→ Exercise brief: Go over the entries and report the lines where the word "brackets" occurs.

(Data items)
────────

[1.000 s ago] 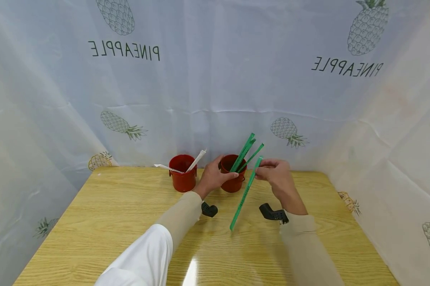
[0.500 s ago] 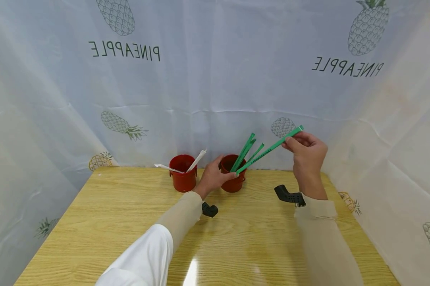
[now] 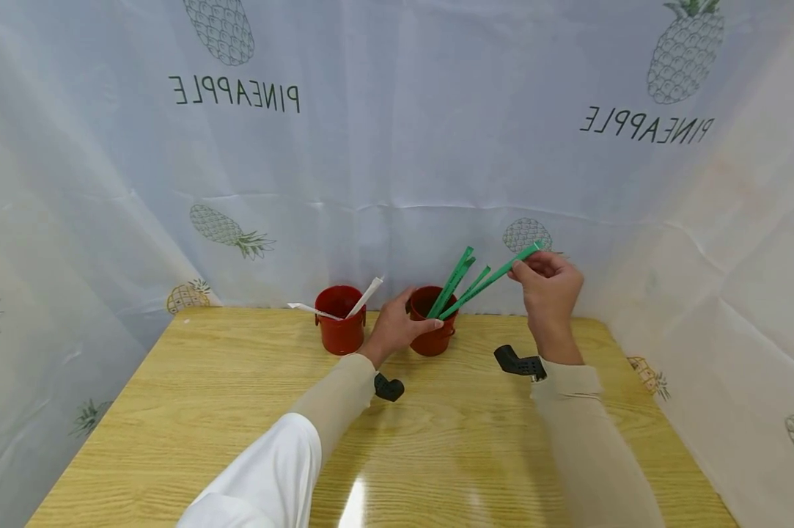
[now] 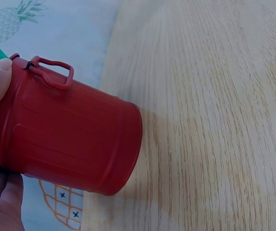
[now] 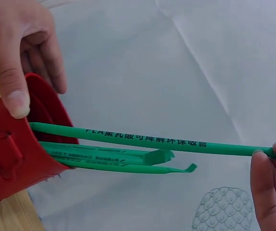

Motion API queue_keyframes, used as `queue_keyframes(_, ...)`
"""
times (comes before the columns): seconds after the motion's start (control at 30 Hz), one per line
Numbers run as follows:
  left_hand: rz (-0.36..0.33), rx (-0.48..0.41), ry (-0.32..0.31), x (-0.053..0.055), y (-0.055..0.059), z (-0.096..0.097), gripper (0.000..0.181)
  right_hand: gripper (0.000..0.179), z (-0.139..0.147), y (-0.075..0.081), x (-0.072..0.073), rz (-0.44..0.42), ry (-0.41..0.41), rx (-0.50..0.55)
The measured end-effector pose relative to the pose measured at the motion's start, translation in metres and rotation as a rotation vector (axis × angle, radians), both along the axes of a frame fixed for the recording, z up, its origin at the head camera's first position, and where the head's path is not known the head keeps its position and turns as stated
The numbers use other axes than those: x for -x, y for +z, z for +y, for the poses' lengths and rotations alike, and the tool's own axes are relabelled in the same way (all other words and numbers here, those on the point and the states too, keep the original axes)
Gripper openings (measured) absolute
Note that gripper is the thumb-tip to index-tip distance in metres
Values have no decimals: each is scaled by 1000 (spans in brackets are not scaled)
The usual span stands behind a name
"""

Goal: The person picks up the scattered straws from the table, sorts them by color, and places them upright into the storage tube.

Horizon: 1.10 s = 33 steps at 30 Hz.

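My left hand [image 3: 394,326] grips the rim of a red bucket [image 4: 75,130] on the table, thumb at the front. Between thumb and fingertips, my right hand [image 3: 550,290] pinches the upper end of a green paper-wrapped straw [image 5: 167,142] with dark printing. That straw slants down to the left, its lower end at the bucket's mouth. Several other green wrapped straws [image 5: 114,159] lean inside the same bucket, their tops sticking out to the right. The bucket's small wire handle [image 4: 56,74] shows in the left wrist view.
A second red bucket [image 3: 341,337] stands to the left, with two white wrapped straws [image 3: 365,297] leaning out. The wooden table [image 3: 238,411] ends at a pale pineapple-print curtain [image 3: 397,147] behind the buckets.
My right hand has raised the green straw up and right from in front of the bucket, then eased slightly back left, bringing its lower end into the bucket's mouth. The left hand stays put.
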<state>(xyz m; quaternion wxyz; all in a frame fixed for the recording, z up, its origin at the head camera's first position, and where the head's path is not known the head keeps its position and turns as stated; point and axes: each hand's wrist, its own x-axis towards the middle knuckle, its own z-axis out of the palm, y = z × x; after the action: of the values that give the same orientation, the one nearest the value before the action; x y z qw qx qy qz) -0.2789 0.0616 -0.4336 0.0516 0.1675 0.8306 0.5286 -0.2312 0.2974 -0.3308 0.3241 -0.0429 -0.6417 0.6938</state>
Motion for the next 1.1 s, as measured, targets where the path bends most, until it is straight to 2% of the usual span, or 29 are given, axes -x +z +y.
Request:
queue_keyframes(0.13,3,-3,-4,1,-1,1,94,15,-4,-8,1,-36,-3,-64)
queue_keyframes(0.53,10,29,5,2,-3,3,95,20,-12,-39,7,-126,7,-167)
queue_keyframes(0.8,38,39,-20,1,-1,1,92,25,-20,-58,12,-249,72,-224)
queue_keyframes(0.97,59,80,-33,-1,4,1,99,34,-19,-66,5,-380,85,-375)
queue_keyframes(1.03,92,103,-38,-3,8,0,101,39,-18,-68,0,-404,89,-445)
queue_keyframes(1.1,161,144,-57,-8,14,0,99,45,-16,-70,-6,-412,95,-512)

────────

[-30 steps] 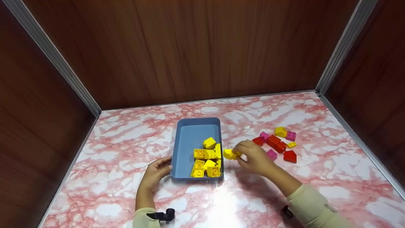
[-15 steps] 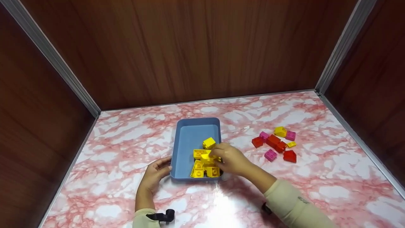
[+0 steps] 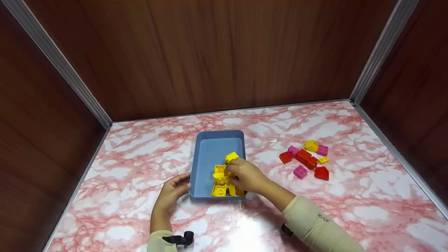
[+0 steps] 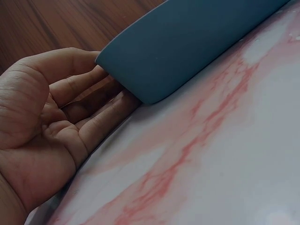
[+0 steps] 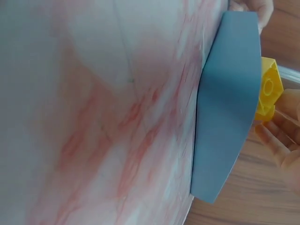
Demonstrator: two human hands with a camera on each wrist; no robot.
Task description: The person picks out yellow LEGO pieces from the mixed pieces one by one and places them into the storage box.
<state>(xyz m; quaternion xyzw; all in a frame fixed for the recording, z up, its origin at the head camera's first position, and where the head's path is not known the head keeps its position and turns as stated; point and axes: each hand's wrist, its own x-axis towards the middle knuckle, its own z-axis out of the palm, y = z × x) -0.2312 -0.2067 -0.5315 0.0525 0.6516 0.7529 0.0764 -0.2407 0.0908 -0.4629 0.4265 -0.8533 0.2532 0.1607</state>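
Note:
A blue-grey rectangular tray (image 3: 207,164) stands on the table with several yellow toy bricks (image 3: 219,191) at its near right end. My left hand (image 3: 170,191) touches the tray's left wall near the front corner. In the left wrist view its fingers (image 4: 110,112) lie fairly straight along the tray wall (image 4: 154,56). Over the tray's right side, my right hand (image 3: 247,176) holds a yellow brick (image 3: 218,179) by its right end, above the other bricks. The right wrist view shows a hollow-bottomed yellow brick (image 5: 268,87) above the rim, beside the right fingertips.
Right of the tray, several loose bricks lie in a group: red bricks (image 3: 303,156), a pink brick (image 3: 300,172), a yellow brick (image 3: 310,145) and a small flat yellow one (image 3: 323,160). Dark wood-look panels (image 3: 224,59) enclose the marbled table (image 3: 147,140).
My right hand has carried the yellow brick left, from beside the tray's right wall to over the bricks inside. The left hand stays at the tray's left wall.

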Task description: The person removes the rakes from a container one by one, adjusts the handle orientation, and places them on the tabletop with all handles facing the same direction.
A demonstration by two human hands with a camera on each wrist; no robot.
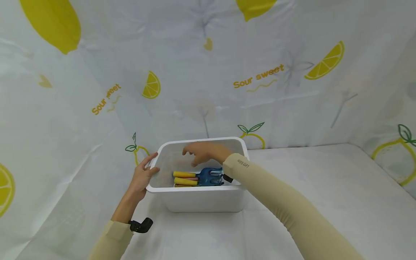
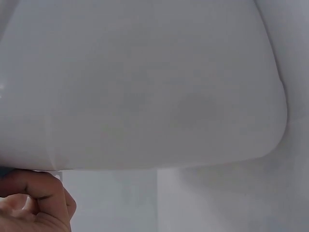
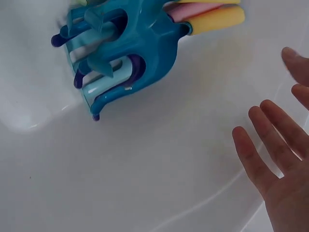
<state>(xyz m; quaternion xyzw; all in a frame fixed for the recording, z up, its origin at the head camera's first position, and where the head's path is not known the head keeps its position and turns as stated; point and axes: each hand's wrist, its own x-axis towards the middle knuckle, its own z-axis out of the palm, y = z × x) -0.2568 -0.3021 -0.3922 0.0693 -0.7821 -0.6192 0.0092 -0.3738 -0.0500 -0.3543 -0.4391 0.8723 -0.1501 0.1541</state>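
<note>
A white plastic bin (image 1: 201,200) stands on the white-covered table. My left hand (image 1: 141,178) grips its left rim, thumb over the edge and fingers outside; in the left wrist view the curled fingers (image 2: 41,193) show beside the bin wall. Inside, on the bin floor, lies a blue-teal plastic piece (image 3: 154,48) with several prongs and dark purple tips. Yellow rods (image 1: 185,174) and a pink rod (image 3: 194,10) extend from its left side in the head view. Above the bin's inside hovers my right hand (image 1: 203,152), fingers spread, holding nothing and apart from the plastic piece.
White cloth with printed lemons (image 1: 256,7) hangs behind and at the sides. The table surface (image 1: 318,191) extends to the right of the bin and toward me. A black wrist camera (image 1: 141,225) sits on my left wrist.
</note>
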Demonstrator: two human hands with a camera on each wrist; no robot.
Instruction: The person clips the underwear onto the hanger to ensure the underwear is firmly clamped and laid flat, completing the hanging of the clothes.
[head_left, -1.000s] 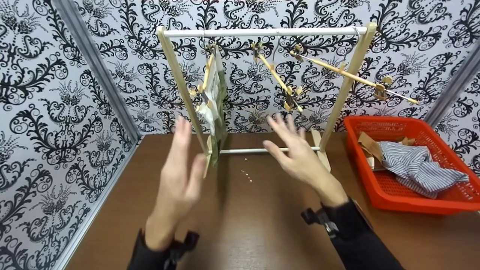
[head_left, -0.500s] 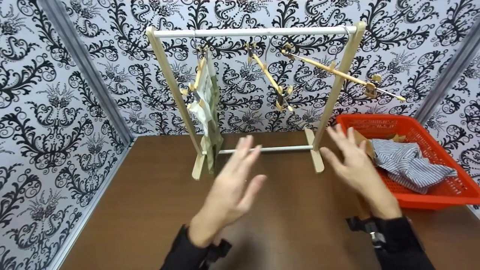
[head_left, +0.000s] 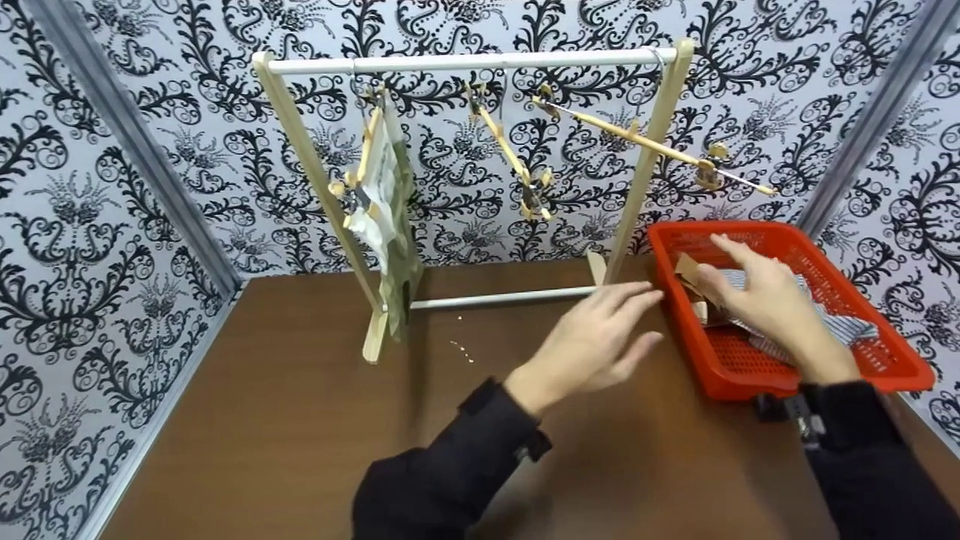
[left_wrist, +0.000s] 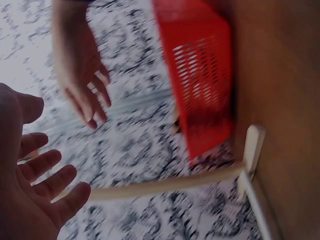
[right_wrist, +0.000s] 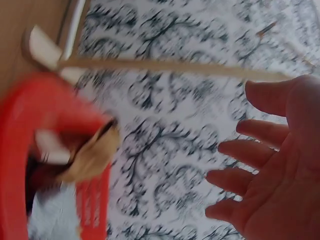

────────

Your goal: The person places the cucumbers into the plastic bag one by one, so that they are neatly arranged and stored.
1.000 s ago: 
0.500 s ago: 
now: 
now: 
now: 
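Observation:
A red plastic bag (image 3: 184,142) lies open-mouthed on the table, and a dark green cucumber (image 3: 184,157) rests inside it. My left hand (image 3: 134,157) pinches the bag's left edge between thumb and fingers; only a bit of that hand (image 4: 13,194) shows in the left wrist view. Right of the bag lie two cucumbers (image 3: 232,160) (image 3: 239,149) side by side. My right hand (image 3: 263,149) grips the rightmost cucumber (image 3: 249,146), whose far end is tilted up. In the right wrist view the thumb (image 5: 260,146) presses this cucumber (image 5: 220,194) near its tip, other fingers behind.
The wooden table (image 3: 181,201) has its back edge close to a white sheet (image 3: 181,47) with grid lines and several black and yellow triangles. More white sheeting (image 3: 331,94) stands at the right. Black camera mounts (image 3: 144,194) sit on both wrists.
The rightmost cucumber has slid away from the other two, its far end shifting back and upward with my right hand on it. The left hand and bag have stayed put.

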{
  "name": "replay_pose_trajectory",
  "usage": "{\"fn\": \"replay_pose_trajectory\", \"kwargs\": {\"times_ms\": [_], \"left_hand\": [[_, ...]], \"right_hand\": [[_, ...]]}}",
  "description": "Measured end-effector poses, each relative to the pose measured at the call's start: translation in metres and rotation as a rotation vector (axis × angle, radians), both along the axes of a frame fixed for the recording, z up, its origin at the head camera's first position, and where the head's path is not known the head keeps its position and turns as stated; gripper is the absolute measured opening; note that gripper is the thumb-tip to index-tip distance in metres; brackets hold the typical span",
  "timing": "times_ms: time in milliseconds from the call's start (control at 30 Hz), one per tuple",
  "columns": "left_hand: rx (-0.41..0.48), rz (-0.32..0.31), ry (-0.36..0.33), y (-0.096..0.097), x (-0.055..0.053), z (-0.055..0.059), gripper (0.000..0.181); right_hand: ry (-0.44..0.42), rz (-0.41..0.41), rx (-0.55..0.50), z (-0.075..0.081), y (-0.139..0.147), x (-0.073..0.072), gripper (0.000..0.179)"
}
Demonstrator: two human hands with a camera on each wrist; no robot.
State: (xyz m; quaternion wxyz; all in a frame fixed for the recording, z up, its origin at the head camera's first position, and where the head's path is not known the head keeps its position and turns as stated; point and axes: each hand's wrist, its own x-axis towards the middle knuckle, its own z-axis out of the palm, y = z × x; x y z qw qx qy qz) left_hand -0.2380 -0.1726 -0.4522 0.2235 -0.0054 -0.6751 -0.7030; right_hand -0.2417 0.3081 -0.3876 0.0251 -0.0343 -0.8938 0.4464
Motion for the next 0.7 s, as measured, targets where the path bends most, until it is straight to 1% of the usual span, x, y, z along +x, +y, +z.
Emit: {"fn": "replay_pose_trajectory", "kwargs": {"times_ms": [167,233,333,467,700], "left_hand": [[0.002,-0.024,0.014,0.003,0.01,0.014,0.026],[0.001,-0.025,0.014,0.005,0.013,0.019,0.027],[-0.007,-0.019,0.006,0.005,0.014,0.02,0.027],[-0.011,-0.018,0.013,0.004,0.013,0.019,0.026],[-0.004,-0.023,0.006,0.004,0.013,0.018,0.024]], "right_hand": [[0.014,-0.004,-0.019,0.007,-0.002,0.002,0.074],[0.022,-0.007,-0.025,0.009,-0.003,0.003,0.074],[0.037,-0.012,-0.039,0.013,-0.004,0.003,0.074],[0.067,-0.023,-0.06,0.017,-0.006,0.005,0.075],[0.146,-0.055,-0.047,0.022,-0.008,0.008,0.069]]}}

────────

→ Response area:
Values have no decimals: each is scaled by 1000 (spans in brackets are not scaled)
  "description": "Measured end-effector poses, each relative to the pose measured at the call's start: translation in metres and rotation as a rotation vector (axis × angle, radians), both along the axes of a frame fixed for the recording, z up, its origin at the head camera's first position, and where the head's path is not known the head keeps its position and turns as stated; gripper is the absolute measured opening; note that gripper is the thumb-tip to index-tip distance in metres; brackets hold the typical span",

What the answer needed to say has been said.